Subsidi ke energi fosil perlu dicabut dulu, baru kita terapkan pajak karbon agar uang negara tidak sekadar berpindah dari kantong kanan ke kantong kiri,” ujar Martha.
Meningkatkan Pertumbuhan Energi Terbarukan di Indonesia
Dalam rangka mempercepat transisi energi, pengembangan energi terbarukan (EBT) harus menjadi fokus utama. Pemerintah Indonesia harus melakukan perubahan besar dalam kebijakan energi, dengan mengurangi ketergantungan pada energi fosil yang berbahaya bagi lingkungan.
Salah satu langkah yang diperlukan adalah dengan mengurangi penggunaan PLTU batu bara dan meningkatkan penggunaan energi terbarukan seperti pembangkit listrik tenaga surya, angin, dan air.
Martha menyoroti bahwa pengurangan ketergantungan pada energi fosil akan memberikan banyak manfaat, termasuk pengurangan subsidi dan kompensasi listrik yang totalnya bisa mencapai Rp 500 triliun pada tahun 2023.

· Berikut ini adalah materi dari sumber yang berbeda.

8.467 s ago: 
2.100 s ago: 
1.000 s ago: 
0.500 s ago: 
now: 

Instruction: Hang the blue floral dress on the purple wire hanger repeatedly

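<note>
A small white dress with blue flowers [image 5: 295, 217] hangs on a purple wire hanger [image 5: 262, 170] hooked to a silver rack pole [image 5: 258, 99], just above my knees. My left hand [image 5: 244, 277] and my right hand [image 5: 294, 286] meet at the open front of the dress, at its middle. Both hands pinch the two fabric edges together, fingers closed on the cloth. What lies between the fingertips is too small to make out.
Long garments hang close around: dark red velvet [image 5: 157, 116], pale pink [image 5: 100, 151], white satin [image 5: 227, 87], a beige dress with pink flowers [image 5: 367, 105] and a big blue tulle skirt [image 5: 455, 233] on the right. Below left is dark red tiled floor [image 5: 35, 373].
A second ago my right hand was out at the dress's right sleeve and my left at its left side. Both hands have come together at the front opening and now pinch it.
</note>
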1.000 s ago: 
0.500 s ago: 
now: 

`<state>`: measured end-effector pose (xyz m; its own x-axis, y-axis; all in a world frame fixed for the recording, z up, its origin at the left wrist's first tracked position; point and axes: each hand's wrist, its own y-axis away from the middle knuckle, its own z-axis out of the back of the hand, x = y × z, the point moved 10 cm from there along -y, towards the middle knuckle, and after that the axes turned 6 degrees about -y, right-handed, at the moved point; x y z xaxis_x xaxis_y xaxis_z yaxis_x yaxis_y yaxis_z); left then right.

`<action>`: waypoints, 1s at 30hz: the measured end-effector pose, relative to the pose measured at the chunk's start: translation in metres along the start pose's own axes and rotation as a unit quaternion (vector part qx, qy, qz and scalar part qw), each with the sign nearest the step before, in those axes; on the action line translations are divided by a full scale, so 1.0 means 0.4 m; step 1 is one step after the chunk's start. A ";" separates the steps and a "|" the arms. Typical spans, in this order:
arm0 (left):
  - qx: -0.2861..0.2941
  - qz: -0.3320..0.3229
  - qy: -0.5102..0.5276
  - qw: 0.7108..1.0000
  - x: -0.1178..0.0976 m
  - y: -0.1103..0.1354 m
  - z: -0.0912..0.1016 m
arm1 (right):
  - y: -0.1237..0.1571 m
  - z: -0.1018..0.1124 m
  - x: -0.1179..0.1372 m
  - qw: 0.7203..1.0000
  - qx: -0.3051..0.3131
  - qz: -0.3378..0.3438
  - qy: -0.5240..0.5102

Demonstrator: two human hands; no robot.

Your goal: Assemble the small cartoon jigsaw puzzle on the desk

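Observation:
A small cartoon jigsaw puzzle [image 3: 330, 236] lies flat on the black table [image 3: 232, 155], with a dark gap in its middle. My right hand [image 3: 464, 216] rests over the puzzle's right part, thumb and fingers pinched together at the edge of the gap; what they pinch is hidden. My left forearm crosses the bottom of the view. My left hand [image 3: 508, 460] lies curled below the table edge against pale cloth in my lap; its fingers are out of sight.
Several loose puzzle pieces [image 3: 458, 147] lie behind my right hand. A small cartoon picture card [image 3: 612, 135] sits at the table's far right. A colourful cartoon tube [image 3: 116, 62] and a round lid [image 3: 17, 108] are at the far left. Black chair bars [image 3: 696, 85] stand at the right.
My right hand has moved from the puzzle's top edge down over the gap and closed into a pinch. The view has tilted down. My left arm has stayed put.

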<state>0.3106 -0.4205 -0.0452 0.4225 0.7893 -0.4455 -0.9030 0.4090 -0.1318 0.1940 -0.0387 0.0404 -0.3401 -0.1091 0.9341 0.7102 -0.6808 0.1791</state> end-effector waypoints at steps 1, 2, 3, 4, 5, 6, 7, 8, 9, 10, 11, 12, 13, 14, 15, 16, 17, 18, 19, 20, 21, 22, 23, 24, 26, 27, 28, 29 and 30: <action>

Dengan pengurangan penggunaan PLTU batu bara, pemerintah juga akan dapat mengurangi biaya subsidi dan memperbaiki keuangan negara. Selain itu, energi terbarukan diharapkan bisa menjadi sumber energi utama bagi Indonesia di masa depan, yang tidak hanya ramah lingkungan, tetapi juga lebih berkelanjutan dalam jangka panjang.
Regulasi Pensiun Dini PLTU Batu Bara
Dalam rangka mewujudkan transisi energi, Peneliti Hukum Centre of Economic and Law Studies (Celios), Muhamad Saleh,
mengungkapkan empat kebijakan yang dapat menjadi dasar bagi transisi energi maupun penutupan PLTU batu bara.
Salah satunya adalah Peraturan Presiden (Perpres) Nomor 112 Tahun 2022 yang mengatur jenis dan kriteria PLTU yang harus dimatikan.
Perpres ini memberikan landasan hukum yang jelas terkait dengan pensiun dini PLTU batu bara, serta
mekanisme pembiayaan yang diperlukan untuk memastikan transisi berjalan lancar.
Perpres tersebut memberikan panduan bagi pemerintah dalam menentukan kriteria PLTU yang tidak layak beroperasi lagi dan harus ditutup. Hal ini menjadi langkah penting dalam mewujudkan energi berkelanjutan di Indonesia.
Tentu saja, untuk memastikan transisi energi yang sukses, perlu ada kolaborasi antara
pemerintah, industri, dan masyarakat dalam menyusun kebijakan yang mendukung pengurangan ketergantungan pada energi fosil dan mempercepat pengembangan energi terbarukan.